В камеры вагона наталкивают столько народа, сколько поместится в стоячем положении, оставляя так осуждённых и день, и сутки, и трое – в зависимости от дальности перегона. Плохо, если на возглас «с вещами!» ты выходишь налегке: нечего будет есть на этапе, кроме солёной рыбы, нечем будет укрыться, не будет у тебя самых необходимых вещей, когда тебя привезут в зону. Но если у тебя вещи, то они создают дополнительные трудности на этапе. Сколько раз, задыхаясь под своим рюкзаком, когда надо было бежать бегом к зек-вагону, я выслушивала окрики охранников: «Бабка, брось мешок, золото у тебя там что ли?» Но я не бросила его и правильно сделала, потому что в нём были тёплые вещи, которые меня потом спасали в зоне. А бежать нас заставляли не потому, что мы опаздывали – зеков не могут привезти впритык – а потому, вероятно, что от нас требовалось как можно быстрее преодолеть расстояние от воронка до вагона, дабы мы не портили своим видом окружающий железнодорожный пейзаж.
Перед отправкой на этап осуждённому выдаётся дорожный рацион: чёрный хлеб и солёная рыба – селёдка, килька или салака, а также сахар. У кого есть свои запасы, тот может взять их с собой, у кого их нет – будет питаться в дороге хлебом, рыбой и водой. Но беда в том, что воду в пути дают редко и солёная рыба становится источником мучений. Заключённых полагается поить и выводить из камер в уборную через какие-то разумные промежутки времени, это оговорено в правилах. Да то ли лень, то ли доставляет удовольствие чувствовать кого-то в полной своей власти, но мучаются люди жаждой и другими муками в немыслимо переполненных камерах, а еда – солёная рыба. Всегда, везде на этапе – солёная рыба, как было и тогда, в не мною описанные времена.
Я видела своими глазами, как пожилая женщина плакала и, сползая на пол, умоляла солдатика охраны сжалиться над ней и вывести её в туалет, он стоял у решётчатой двери камеры, смотрел прямо на неё и улыбался.
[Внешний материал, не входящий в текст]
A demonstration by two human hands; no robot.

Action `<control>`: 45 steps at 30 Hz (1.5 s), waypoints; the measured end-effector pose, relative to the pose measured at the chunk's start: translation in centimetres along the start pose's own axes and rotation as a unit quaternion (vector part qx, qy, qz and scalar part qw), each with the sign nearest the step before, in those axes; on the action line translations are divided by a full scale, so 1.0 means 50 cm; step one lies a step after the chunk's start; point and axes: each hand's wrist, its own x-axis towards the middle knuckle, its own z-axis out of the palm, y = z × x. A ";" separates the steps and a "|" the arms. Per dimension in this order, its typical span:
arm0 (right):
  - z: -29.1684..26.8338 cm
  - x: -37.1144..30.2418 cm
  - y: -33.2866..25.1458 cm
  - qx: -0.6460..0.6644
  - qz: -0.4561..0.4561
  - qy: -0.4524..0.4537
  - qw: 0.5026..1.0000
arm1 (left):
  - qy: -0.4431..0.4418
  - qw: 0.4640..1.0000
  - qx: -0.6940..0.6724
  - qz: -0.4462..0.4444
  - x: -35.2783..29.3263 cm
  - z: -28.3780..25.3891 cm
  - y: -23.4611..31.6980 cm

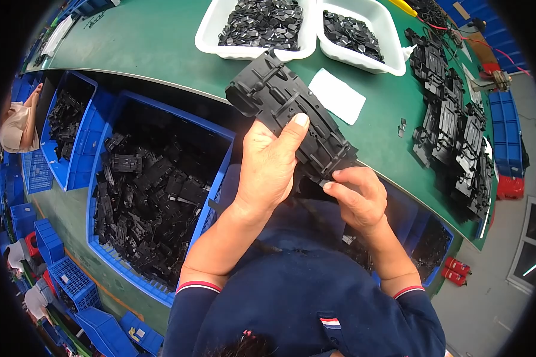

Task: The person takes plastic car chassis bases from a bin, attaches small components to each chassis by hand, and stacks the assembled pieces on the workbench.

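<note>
A long black moulded plastic part (278, 90) is held up at the near edge of the green workbench, tilted, with ribs and raised bosses on its face. My left hand (267, 159) is wrapped round its left side, thumb pressed on the face. At the part's lower right end, my right hand (363, 199) pinches a small dark piece against the corner; the fingertips hide most of that piece, so its kind is unclear. Beyond the part stand two white plastic tubs (308, 53) (393, 66) filled with small black pieces.
A white sheet (337, 96) lies on the green workbench (143, 44). Several similar black parts (449, 122) are stacked in rows at the right. A large blue crate (95, 226) of black parts stands at my left, with a smaller blue bin (80, 160) beyond. Co-workers (19, 128) are at far left.
</note>
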 end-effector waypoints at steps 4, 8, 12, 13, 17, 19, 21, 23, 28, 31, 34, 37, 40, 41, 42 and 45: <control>0.002 0.002 -0.003 0.000 0.000 -0.010 1.000 | -0.001 1.000 -0.010 -0.002 -0.001 -0.003 -0.002; 0.008 0.000 -0.002 -0.002 0.002 -0.010 1.000 | 0.008 1.000 -0.010 0.001 0.001 -0.006 -0.008; 0.010 0.004 -0.001 -0.007 0.006 -0.008 1.000 | 0.021 1.000 -0.018 0.003 0.003 -0.005 -0.008; 0.011 0.003 -0.001 0.002 0.010 -0.012 1.000 | 0.019 1.000 -0.019 0.005 0.004 -0.007 -0.007; -0.006 0.013 -0.004 0.075 0.060 -0.059 0.994 | 0.016 1.000 -0.001 -0.009 0.001 -0.017 0.001; -0.019 0.025 -0.010 0.123 0.139 -0.033 0.982 | 0.023 1.000 0.016 -0.013 0.002 -0.031 -0.005; -0.046 0.059 0.013 0.075 0.172 -0.015 0.982 | 0.020 0.999 0.013 -0.042 -0.004 -0.041 0.002; -0.067 0.099 0.050 0.013 0.221 0.023 0.975 | 0.019 0.998 0.026 -0.056 -0.009 -0.055 0.005; -0.106 0.187 0.147 0.007 0.344 0.059 0.937 | 0.049 0.996 0.048 -0.061 -0.022 -0.069 0.030; -0.104 0.224 0.167 -0.026 0.339 0.041 0.940 | 0.063 0.995 0.060 -0.048 -0.023 -0.100 0.031; -0.077 0.274 0.204 -0.054 0.310 0.023 0.949 | 0.075 0.993 0.074 -0.047 -0.025 -0.116 0.035; -0.013 0.339 0.202 -0.013 0.271 -0.043 0.962 | 0.081 0.993 0.076 -0.040 -0.029 -0.132 0.033; 0.066 0.393 0.224 -0.027 0.195 -0.115 0.974 | 0.085 0.993 0.076 -0.032 -0.031 -0.136 0.038; 0.092 0.405 0.241 -0.043 0.170 -0.135 0.975 | 0.084 0.993 0.076 -0.026 -0.031 -0.136 0.040; 0.125 0.413 0.260 -0.081 0.167 -0.176 0.967 | 0.092 0.993 0.075 -0.026 -0.034 -0.141 0.043; 0.189 0.421 0.293 -0.209 0.154 -0.254 0.932 | 0.097 0.992 0.074 -0.026 -0.043 -0.150 0.051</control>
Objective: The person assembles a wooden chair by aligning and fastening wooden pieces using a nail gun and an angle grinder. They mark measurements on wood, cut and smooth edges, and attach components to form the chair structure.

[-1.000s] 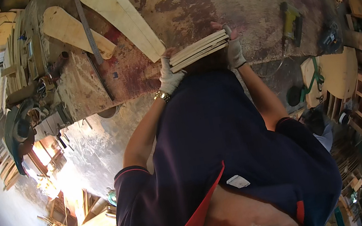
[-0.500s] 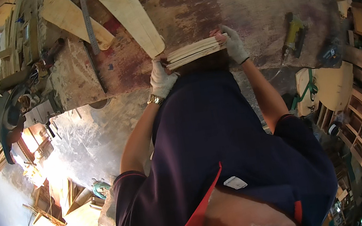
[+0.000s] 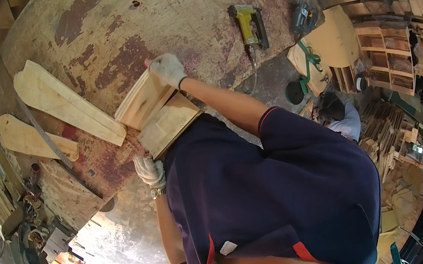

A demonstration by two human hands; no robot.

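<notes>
Both my hands wear white work gloves. My right hand [image 3: 167, 70] grips the upper right end of a stack of thin wooden boards [image 3: 143, 99] at the bench's near edge. Closer to my body, a separate flat wooden board [image 3: 170, 124] lies at an angle against that stack. At its lower left corner is my left hand [image 3: 149, 170], its fingers curled at the board; part of its grip is hidden. Left of the stack rest a long tapered wooden panel [image 3: 70, 105] and a shorter one [image 3: 35, 136], with a metal ruler [image 3: 41, 131] across the shorter one.
On the right of the worn workbench [image 3: 185, 3] lie a yellow nail gun [image 3: 247, 24] with a hose and a dark power tool [image 3: 303, 15]. Wooden shelving [image 3: 385, 57] stands beyond. Another person [image 3: 342, 117] is low down at the right, near piled wood strips [image 3: 386, 132].
My view has turned right. The stack, earlier level between both hands, is now tilted, with one board apart from it nearer me. My right hand has moved to the stack's far end.
</notes>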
Кто здесь перевоспитывается и в какую сторону?
Эти парнишки-охранники – не какие-то специальные люди, а обыкновенные солдаты срочной службы.
Когда в пересыльную тюрьму прибывает очередная партия заключённых, её сначала помещают в так называемую этапку. Здесь люди проводят от нескольких часов до нескольких дней, в условиях довольно специфических. В этапках не выдают матрацев. Контингент этапки подвижен – непрерывно кого-то выкликают для водворения в камеру, а кого-то приводят с новой партией. Незабываемая свердловская этапка… На грязных голых нарах, на захарканном, усыпанном мусором полу сидят, стоят, лежат люди. Направо какое-то возвышенье, не то эшафот, не то большая плита: не прекращается ровный шум, и мелькает огонь. Прихожу в себя, присматриваюсь. Нет, это не плита, это просто уборная: три канализационных дыры в поднятой над полом каменной площадке, без унитазов, со следочками для ног. Шум – от непрерывно бегущей воды. А огонь вообще не там, огонь ниже, в углу, там сложен костёр из грязных бумажек, вокруг него сидят на корточках женщины и, держа кружки над огнём, что-то варят. Позже я узнала, что варят они чифирь, от которого будут «балдеть».
Из всех тюрем, какие я видела, самая чистая – иркутская. Вот что значит вековая традиция.
Но почему-то эта традиция никак не сказалась на хабаровской тюрьме, здесь в этапке живут вши. Обыкновенно живут, как клопы и тараканы. Не на людях, а прямо на нарах. Такого я не видела даже во время блокады.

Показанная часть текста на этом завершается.